Le Sénégal a officiellement appelé, mercredi à Dakar, les pays d’Afrique de l’Ouest et d’Afrique centrale à faire des services climatiques un pilier central de leurs politiques publiques. Devant les représentants régionaux réunis pour un dialogue politique sur l’intégration de ces services, le directeur général de l’ANACIM, Diaga Basse, a martelé un message sans équivoque : les données météorologiques et climatologiques ne sont plus des outils scientifiques réservés aux laboratoires, mais des instruments de gouvernance indispensables à la planification du développement et à la résilience des économies face à un climat qui se dérègle à grande vitesse.
Derrière ce plaidoyer se dessine une exigence concrète : il ne suffit plus de produire des données fiables, encore faut-il les transformer en leviers d’action publique. Diaga Basse a insisté sur un changement de paradigme : passer d’une logique de production technique à une logique de service centrée sur les besoins des utilisateurs, qu’il s’agisse des agriculteurs, des urbanistes, des gestionnaires d’énergie ou des autorités sanitaires. Au Sénégal, l’ANACIM a déjà engagé ce virage en développant des produits climatologiques sur mesure, en renforçant les systèmes d’alerte précoce et en multipliant les partenariats avec les collectivités et le secteur privé. L’enjeu est clair : faire entrer la donnée climatique dans la salle des décisions, au même titre que les chiffres budgétaires ou les indicateurs sociaux.
Cette déclaration s’inscrit dans une réalité régionale de plus en plus brutale. Vagues de chaleur, inondations, sécheresses à répétition, érosion côtière et bouleversement des calendriers agricoles ne sont plus des alertes lointaines, mais des faits quotidiens qui affectent directement la sécurité alimentaire, les ressources en eau, les infrastructures, la santé publique et même la production énergétique. Pendant des décennies, les services météorologiques nationaux ont fonctionné en silos, sous-financés et déconnectés des ministères sectoriels. Le constat de Dakar est sans appel : cette fragmentation a vécu. La région n’a plus le luxe d’ignorer que chaque décision de développement, qu’elle porte sur un barrage, une route ou une campagne de vaccination, devrait d’abord être confrontée à la réalité du climat de demain.
Pour accélérer cette transformation, Diaga Basse a identifié plusieurs priorités qui dessinent une feuille de route exigeante. D’abord, une gouvernance institutionnelle renforcée, avec des liens formalisés entre producteurs et utilisateurs de données. Ensuite, des investissements massifs dans les réseaux d’observation et les infrastructures numériques, car sans capteurs ni bande passante, pas de prévision fiable. Il faudra aussi développer les compétences locales, valoriser les données dans les politiques publiques et, surtout, intensifier la coopération régionale. Le programme ClimSA, porté par la Commission de l’Union africaine, est salué comme un levier essentiel, mais il ne pourra remplacer une appropriation politique nationale forte. Les prochains mois seront décisifs pour traduire ces ambitions en mécanismes budgétaires et en critères d’évaluation des ministères.

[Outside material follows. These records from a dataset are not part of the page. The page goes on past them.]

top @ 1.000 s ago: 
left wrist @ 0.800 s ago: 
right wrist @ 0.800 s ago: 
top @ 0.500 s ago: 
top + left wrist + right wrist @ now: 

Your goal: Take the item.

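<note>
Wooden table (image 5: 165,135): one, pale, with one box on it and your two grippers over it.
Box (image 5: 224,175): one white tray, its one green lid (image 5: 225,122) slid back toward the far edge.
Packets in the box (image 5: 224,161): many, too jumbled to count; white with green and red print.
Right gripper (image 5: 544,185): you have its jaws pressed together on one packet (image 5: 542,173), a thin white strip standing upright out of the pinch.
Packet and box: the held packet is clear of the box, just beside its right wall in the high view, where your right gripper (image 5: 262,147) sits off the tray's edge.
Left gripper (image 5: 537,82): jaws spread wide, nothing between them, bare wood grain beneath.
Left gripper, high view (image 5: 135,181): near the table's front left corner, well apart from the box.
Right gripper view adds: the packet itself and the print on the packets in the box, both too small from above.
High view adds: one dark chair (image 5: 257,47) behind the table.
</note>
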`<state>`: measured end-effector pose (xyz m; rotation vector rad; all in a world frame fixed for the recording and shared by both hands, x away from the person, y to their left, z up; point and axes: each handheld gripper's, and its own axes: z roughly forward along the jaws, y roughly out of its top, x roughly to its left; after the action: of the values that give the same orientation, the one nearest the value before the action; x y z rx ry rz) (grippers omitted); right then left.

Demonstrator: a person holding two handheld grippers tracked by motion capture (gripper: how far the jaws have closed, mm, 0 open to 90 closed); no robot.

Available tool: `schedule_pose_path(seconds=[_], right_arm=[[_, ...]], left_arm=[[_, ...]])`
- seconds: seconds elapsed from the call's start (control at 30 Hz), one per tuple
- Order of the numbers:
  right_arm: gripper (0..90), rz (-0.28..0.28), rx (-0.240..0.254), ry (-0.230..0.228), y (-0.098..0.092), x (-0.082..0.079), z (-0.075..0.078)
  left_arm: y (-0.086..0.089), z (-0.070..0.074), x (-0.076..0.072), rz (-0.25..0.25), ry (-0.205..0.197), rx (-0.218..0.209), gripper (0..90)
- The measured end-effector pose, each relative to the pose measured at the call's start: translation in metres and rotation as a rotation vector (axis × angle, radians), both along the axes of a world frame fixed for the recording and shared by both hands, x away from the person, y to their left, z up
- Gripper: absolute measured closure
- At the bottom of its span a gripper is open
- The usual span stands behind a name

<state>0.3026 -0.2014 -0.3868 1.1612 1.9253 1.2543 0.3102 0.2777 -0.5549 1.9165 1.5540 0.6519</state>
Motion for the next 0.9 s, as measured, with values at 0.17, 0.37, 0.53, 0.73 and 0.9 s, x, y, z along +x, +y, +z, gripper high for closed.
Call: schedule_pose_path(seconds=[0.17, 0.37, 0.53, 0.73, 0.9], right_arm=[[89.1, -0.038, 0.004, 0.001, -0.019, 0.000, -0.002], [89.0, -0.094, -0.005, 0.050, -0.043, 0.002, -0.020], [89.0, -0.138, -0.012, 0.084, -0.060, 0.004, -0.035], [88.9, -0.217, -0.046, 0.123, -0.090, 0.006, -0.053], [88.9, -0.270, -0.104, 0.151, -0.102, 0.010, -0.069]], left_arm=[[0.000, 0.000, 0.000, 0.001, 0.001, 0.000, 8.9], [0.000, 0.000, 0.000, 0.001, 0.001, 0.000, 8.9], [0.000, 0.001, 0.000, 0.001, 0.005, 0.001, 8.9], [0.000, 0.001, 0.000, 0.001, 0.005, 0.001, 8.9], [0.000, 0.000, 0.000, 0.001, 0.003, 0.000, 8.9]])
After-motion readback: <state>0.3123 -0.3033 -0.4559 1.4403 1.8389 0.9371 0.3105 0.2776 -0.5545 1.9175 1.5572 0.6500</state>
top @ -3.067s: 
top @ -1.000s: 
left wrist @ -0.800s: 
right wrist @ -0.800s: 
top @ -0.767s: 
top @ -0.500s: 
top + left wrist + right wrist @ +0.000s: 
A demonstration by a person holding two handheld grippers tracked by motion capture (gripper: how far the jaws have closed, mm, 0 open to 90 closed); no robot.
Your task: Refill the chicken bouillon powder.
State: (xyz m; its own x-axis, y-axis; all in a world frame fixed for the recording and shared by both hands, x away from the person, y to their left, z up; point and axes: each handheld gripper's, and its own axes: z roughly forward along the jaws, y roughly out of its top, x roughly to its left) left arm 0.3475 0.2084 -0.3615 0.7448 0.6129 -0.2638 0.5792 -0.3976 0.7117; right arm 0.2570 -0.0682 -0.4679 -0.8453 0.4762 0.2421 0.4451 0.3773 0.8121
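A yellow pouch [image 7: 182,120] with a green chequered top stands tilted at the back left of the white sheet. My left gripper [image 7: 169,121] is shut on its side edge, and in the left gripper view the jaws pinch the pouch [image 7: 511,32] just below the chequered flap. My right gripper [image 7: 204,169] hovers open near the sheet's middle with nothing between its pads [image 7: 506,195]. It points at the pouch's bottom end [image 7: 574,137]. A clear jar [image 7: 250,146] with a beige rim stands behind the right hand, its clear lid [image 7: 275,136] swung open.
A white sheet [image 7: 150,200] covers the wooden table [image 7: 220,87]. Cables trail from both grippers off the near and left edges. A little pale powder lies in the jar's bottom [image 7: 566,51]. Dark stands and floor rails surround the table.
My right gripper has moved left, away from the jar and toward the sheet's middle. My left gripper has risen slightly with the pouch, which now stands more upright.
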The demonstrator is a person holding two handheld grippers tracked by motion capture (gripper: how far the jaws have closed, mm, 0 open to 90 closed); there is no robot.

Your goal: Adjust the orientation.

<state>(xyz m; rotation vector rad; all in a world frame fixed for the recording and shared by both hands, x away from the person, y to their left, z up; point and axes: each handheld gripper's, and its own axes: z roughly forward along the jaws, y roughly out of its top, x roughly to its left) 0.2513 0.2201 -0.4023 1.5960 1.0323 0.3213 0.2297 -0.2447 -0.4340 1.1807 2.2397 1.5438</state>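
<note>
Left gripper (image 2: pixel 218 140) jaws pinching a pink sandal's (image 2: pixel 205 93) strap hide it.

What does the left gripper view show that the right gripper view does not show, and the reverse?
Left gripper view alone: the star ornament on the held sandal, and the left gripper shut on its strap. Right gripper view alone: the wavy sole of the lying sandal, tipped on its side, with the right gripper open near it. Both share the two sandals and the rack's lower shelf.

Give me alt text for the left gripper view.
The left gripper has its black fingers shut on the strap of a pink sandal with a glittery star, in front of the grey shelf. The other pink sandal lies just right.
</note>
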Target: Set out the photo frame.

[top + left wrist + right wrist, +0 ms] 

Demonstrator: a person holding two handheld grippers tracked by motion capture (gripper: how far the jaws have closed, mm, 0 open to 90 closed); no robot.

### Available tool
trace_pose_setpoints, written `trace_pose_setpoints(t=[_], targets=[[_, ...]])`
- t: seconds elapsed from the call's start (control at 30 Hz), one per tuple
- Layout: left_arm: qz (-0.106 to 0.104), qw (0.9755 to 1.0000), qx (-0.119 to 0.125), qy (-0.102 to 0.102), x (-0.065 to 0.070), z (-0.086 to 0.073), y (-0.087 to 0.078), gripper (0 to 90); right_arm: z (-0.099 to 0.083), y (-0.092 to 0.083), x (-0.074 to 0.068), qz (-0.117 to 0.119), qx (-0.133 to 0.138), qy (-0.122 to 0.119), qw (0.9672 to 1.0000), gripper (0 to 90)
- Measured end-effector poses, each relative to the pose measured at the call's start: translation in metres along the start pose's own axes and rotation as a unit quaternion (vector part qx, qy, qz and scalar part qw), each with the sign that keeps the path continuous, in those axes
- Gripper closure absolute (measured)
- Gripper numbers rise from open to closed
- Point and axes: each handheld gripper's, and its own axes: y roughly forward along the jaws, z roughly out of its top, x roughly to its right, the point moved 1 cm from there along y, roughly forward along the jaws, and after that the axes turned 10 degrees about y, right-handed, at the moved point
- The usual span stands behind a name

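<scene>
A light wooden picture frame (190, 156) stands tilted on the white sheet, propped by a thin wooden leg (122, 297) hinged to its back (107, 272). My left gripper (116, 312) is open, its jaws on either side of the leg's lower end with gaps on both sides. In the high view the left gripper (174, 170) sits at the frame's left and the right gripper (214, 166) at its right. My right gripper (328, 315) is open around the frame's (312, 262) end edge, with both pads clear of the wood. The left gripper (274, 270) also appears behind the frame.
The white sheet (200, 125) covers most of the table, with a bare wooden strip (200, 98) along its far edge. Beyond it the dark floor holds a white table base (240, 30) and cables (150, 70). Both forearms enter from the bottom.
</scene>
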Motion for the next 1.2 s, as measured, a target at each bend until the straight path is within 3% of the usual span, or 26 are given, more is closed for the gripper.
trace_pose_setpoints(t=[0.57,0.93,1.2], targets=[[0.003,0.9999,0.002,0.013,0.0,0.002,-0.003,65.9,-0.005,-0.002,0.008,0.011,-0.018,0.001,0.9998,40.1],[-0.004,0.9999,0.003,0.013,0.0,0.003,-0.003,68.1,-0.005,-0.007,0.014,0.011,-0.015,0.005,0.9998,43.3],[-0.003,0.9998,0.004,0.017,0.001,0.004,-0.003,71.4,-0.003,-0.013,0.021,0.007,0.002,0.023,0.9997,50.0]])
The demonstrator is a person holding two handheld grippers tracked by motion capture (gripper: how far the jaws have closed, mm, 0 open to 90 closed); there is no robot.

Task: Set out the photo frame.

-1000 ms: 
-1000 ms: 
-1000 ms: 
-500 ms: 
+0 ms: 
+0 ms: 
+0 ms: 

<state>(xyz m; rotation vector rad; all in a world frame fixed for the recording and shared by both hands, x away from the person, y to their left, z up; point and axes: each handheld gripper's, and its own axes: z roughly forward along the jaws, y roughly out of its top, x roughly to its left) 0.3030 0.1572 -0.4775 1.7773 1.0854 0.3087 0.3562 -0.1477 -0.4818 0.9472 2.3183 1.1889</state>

L’approche sénégalaise se distingue par son pragmatisme. L’ANACIM ne se contente pas de réclamer des moyens ; elle montre l’exemple en réorientant ses propres produits vers les secteurs prioritaires que sont l’agriculture, l’énergie, les transports, la santé ou la gestion des catastrophes. Ce faisant, elle répond à une double urgence : anticiper les chocs climatiques pour sauver des vies, mais aussi éclairer les investissements privés et publics pour éviter des milliards de pertes économiques. Les représentants réunis à Dakar, venus de plusieurs pays d’Afrique de l’Ouest et d’Afrique centrale, ont jusqu’à la fin de la rencontre pour élaborer des recommandations opérationnelles. Leur succès dépendra de leur capacité à sortir des déclarations d’intention et à ancrer ces services dans le quotidien des administrations, des collectivités et des entreprises.
Un point reste en suspens : la volonté politique. Car intégrer les services climatiques dans la gouvernance, c’est accepter de se voir opposer des données contraignantes, parfois inconfortables, lorsqu’elles contredisent un projet ou un calendrier électoral. Diaga Basse l’a rappelé en creux : la résilience ne se décrète pas, elle se prépare avec des faits. Les pays qui avanceront sur cette voie ne seront pas nécessairement les plus riches, mais ceux qui accepteront de placer la science au cœur de leur contrat social. La rencontre de Dakar offre une fenêtre d’opportunité. Reste à savoir si elle sera suivie d’actes, et non pas seulement de procès-verbaux.